Chip converts snapshots into perfect pictures

A cutting-edge chip can instantly convert your smartphone snapshots into more realistic, professional-looking ones, an American study says.

Washington: A cutting-edge chip can instantly convert your smartphone snapshots into more realistic, professional-looking ones, an American study says.

Built by the MIT`s Microsystems Technology Lab, the chip can instantly create a more realistic or enhanced lighting in a shot without destroying its ambience. The technology could be integrated with any smartphone, tablet computer or digital camera.

Existing computational photography systems tend to be software applications that are installed onto cameras and smartphones, says Rahul Rithe, graduate student in MIT`s Department of Electrical Engineering and Computer Science, who led the project.

However, such systems consume substantial power, take a considerable amount of time to run, and require a fair amount of knowledge on the part of the user, according to a MIT statement.

"We wanted to build a single chip that could perform multiple operations, consume significantly less power compared to doing the same job in software, and do it all in real time," Rithe says.

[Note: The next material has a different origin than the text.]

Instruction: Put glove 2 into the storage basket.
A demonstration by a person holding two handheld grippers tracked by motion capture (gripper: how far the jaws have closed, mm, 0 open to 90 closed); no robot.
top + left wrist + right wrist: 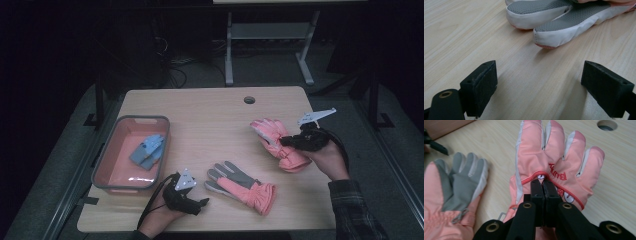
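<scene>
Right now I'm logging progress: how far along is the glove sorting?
Done: blue gloves lie in the bin. In hand: the right tongs are shut on one pink glove. Left: the other pink glove lies on the table; the left tongs are open before it.

Two pink ski gloves here. The first glove (276, 142) is back-side up on the right part of the table, pink with white strips between the fingers and red stitched lettering, fingers pointing away toward the far edge. It looks pinched up a bit at the back. The second glove (240, 186) lies flat near the front edge, grey palm up, white-edged fingertips aimed left, gathered pink cuff to the right
</scene>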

He developed the chip with Anantha Chandrakasan, professor of electrical engineering, graduate student Priyanka Raina, research scientist Nathan Ickes and undergraduate Srikanth Tenneti.

One such task, known as High Dynamic Range (HDR) imaging, is designed to compensate for limitations on the range of brightness that can be recorded by existing digital cameras, to capture pictures that more accurately reflect the way we perceive the same scenes with our own eyes.

Another task the chip can carry out is to enhance the lighting in a darkened scene more realistically than conventional flash photography.

"Typically when taking pictures in a low-light situation, if we don`t use flash on the camera we get images that are pretty dark and noisy, and if we do use the flash we get bright images but with harsh lighting, and the ambience created by the natural lighting in the room is lost," Rithe says.

So in this instance the processor takes two images, one with a flash and one without. It then splits both into a base layer, containing just the large-scale features within the shot, and a detailed layer.

Finally, it merges the two images, preserving the natural ambience from the base layer of the non-flash shot, while extracting the details from the picture taken with the flash.